● TASK INSTRUCTIONS
Would you repeat every line of the data exactly?

● DATA SECTION

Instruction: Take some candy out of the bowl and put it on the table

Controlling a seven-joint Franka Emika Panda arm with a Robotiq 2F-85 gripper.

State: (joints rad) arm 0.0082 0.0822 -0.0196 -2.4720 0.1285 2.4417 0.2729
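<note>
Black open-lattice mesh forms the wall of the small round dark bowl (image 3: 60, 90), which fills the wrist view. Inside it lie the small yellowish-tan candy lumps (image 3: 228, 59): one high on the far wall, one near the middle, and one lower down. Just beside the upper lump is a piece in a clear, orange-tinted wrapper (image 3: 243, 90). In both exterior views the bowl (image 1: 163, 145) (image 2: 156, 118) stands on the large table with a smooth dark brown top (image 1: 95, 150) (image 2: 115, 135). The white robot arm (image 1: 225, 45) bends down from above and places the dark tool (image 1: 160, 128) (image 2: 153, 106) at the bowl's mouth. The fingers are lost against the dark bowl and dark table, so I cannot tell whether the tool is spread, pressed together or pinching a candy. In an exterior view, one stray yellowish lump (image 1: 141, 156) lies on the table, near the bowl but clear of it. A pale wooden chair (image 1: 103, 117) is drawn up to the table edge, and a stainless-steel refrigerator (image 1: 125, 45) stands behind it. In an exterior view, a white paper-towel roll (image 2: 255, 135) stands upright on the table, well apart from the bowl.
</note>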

● TASK RESULT
Instruction: Take some candy out of the bowl and put it on the table

Controlling a seven-joint Franka Emika Panda arm with a Robotiq 2F-85 gripper.

State: (joints rad) arm 0.0082 0.0822 -0.0196 -2.4720 0.1285 2.4417 0.2729
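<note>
Black open-lattice mesh forms the wall of the small round dark bowl (image 3: 60, 90), which fills the wrist view. Inside it lie the small yellowish-tan candy lumps (image 3: 228, 59): one high on the far wall, one near the middle, and one lower down. Just beside the upper lump is a piece in a clear, orange-tinted wrapper (image 3: 243, 90). In both exterior views the bowl (image 1: 163, 145) (image 2: 156, 118) stands on the large table with a smooth dark brown top (image 1: 95, 150) (image 2: 115, 135). The white robot arm (image 1: 225, 45) bends down from above and places the dark tool (image 1: 160, 128) (image 2: 153, 106) at the bowl's mouth. The fingers are lost against the dark bowl and dark table, so I cannot tell whether the tool is spread, pressed together or pinching a candy. In an exterior view, one stray yellowish lump (image 1: 141, 156) lies on the table, near the bowl but clear of it. A pale wooden chair (image 1: 103, 117) is drawn up to the table edge, and a stainless-steel refrigerator (image 1: 125, 45) stands behind it. In an exterior view, a white paper-towel roll (image 2: 255, 135) stands upright on the table, well apart from the bowl.
</note>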

Work on the exercise is now finished.